This calls for a word-for-word copy of all the data, with each picture removed.

## DATASET SECTION:
━━━━━━━━━━

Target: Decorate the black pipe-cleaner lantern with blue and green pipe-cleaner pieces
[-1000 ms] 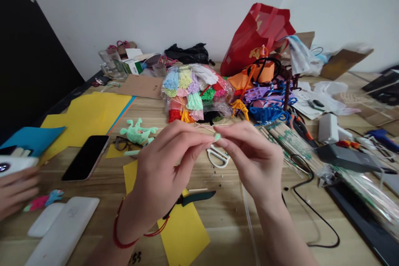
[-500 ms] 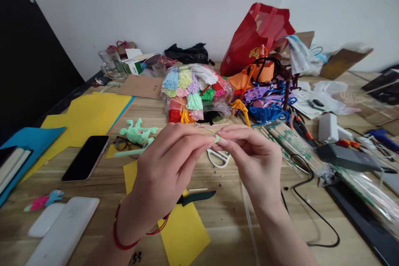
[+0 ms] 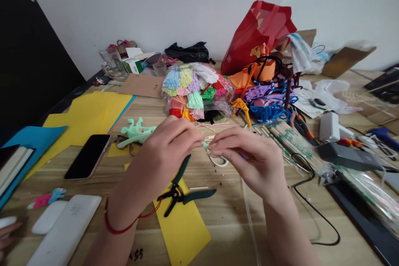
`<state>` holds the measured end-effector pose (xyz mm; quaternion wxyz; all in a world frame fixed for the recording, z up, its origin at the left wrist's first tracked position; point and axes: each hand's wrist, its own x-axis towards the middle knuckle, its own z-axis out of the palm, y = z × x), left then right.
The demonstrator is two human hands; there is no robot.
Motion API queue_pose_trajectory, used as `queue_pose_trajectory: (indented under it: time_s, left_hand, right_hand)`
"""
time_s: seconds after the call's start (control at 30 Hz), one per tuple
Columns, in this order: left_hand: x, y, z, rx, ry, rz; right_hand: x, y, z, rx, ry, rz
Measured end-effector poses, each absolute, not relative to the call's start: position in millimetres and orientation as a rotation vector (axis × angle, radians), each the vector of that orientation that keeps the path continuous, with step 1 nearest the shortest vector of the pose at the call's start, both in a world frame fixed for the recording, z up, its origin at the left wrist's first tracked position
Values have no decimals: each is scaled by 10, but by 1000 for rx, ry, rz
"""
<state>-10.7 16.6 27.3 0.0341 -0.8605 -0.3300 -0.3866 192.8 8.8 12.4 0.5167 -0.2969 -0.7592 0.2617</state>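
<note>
My left hand [image 3: 170, 149] and my right hand [image 3: 249, 156] meet over the middle of the wooden table [image 3: 224, 216], both pinching a short mint-green pipe cleaner [image 3: 205, 145] between thumb and fingertips. A long mint-green stem [image 3: 131, 140] trails from under my left hand toward the left. Green-handled pliers [image 3: 182, 191] lie on a yellow paper strip [image 3: 183, 224] just below my hands. White scissors [image 3: 218, 160] lie partly hidden behind my right hand.
A bag of coloured pipe cleaners [image 3: 196, 91], a mint-green figure [image 3: 137, 129], a black phone [image 3: 87, 156], yellow sheets [image 3: 87, 116], a red bag [image 3: 258, 33], a stick bundle [image 3: 296, 145], cables and white devices [image 3: 65, 228] surround me. Another person's hand [image 3: 8, 232] shows at bottom left.
Both my hands have dropped lower toward the table, uncovering the pliers. The other person's hand left, then reappeared at the bottom left corner.
</note>
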Motion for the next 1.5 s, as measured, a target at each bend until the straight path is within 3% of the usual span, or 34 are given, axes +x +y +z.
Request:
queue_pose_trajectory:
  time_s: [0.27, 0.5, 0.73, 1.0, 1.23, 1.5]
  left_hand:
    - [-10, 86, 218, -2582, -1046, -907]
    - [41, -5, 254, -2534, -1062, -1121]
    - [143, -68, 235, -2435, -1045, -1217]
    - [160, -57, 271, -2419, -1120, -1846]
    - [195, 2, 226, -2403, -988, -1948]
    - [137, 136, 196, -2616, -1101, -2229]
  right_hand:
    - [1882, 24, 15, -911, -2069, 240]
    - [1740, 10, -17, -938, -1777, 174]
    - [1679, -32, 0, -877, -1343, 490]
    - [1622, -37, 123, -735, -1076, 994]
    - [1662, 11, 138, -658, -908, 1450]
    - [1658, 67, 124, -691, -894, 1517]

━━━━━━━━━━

## THE ANSWER:
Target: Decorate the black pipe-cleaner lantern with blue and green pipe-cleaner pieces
[-1000 ms] 
[-500 ms] 
[+0 ms] 
`<state>` holds the measured end-effector pose (xyz mm; quaternion wxyz; all in a world frame fixed for the recording, z up, its origin at the left wrist's first tracked position; point and axes: each hand's wrist, its own x-axis towards the middle knuckle, its own z-axis out of the palm, y = z × x), left then right.
The demonstrator is two human hands; there is no robot.
Motion API queue_pose_trajectory, used as `queue_pose_trajectory: (indented under it: time_s, left_hand, right_hand)`
"""
time_s: seconds after the call's start (control at 30 Hz), one per tuple
Columns, in this order: left_hand: x, y, z, rx, ry, rz; right_hand: x, y, z, rx, ry, rz
Measured end-effector poses, each absolute, not relative to the call's start: position in millimetres and orientation as a rotation vector (axis × angle, radians), each the vector of that orientation that keeps the path continuous, with step 1 nearest the shortest vector of the pose at the call's start, both in a world frame fixed for the recording, z up, its origin at the left wrist's first tracked position
Values have no decimals: each is scaled by 10, but by 1000 for rx, ry, rz
"""
<state>-10.7 16.6 27.3 0.0341 -0.8605 -0.3300 -0.3866 192.8 8.8 12.4 0.5167 -0.2969 -0.7592 0.2617</state>
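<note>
My left hand [image 3: 170, 149] and my right hand [image 3: 249, 156] meet over the middle of the wooden table [image 3: 224, 216], both pinching a short mint-green pipe cleaner [image 3: 205, 145] between thumb and fingertips. A long mint-green stem [image 3: 131, 140] trails from under my left hand toward the left. Green-handled pliers [image 3: 182, 191] lie on a yellow paper strip [image 3: 183, 224] just below my hands. White scissors [image 3: 218, 160] lie partly hidden behind my right hand.
A bag of coloured pipe cleaners [image 3: 196, 91], a mint-green figure [image 3: 137, 129], a black phone [image 3: 87, 156], yellow sheets [image 3: 87, 116], a red bag [image 3: 258, 33], a stick bundle [image 3: 296, 145], cables and white devices [image 3: 65, 228] surround me. Another person's hand [image 3: 8, 232] shows at bottom left.
Both my hands have dropped lower toward the table, uncovering the pliers. The other person's hand left, then reappeared at the bottom left corner.
</note>
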Motion for the next 1.5 s, as measured, a target at each bend until the straight path is within 3% of the usual span, or 34 are given, axes +x +y +z.
Request:
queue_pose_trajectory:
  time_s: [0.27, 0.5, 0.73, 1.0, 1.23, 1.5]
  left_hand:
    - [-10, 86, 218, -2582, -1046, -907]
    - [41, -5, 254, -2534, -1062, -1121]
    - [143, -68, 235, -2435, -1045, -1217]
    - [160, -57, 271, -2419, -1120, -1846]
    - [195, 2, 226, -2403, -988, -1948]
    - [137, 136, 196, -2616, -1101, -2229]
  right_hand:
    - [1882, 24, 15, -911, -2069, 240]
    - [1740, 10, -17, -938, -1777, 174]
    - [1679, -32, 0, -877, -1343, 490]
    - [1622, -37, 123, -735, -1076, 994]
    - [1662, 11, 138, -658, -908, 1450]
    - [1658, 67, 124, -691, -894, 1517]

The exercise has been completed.